TIFFANY: There’s been less face-to-face interaction and more customer engagement via video conferencing, phone calls and email communication. As we ease back into normalcy, there’s definitely a greater appreciation of networking opportunities and educational events.

FABIO: We’ve been handling all of our marketing tasks via online media—only engineers are still going on-site. A few customers in rural areas have invited us to come to their locations, since they weren’t able to go online, and there are still a few customers who want face-to-face meetings.

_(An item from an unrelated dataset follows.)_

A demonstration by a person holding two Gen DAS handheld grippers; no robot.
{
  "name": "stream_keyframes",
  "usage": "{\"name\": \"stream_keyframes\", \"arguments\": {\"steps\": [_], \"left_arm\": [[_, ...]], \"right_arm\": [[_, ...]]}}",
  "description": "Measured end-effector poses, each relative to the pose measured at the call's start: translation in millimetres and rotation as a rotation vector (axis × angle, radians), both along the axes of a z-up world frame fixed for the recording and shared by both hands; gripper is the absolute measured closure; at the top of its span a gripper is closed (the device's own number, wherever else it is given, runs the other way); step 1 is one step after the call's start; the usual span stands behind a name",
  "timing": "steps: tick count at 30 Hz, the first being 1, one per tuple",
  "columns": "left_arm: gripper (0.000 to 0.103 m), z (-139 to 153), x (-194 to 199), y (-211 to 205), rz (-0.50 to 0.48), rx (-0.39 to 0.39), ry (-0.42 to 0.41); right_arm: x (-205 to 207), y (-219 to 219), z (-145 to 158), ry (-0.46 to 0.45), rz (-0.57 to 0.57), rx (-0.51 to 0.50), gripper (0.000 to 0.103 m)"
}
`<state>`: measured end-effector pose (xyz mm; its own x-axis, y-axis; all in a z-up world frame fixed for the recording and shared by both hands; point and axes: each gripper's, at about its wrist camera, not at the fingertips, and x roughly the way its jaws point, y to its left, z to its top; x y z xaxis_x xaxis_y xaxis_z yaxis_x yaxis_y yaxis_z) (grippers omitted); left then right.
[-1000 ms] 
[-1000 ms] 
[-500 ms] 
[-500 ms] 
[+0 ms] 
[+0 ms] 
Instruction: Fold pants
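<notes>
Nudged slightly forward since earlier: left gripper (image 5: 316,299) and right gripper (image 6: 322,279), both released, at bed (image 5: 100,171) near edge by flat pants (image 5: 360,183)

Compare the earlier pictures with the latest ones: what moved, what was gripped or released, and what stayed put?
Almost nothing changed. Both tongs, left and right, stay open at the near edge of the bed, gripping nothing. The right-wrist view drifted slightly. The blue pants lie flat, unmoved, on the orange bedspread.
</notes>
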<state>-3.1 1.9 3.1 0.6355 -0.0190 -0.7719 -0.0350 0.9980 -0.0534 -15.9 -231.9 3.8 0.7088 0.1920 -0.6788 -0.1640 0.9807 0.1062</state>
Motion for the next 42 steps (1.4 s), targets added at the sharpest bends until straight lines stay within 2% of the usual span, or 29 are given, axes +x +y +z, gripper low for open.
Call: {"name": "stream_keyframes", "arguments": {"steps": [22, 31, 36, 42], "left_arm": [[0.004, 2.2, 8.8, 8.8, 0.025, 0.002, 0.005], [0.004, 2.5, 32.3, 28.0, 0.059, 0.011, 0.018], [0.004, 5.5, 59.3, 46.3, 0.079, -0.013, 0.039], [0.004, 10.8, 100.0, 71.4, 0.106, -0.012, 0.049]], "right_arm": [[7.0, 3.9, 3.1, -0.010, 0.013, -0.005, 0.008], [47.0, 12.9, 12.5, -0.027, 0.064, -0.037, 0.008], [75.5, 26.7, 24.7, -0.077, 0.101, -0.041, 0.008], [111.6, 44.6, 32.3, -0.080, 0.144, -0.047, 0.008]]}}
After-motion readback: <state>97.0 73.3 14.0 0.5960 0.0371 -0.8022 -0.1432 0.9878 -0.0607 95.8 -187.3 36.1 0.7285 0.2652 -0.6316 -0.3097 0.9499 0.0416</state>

ANTON: As in-person visits to customer sites are difficult, our sales team, including our distributors, are increasingly reliant on online tools like Zoom for meetings, virtual presentations and even virtual booths.

Everything Rad: What has the biggest potential to improve healthcare in 2021?

TIFFANY: Appropriate funding of the latest technology roll-outs to benefit patients and healthcare workers. Also, an investment in infrastructure in remote locations to improve patient imaging outcomes and access to the latest technology. This requires a coordinated approach from industry and decision makers to allocate funding that will have the most impact.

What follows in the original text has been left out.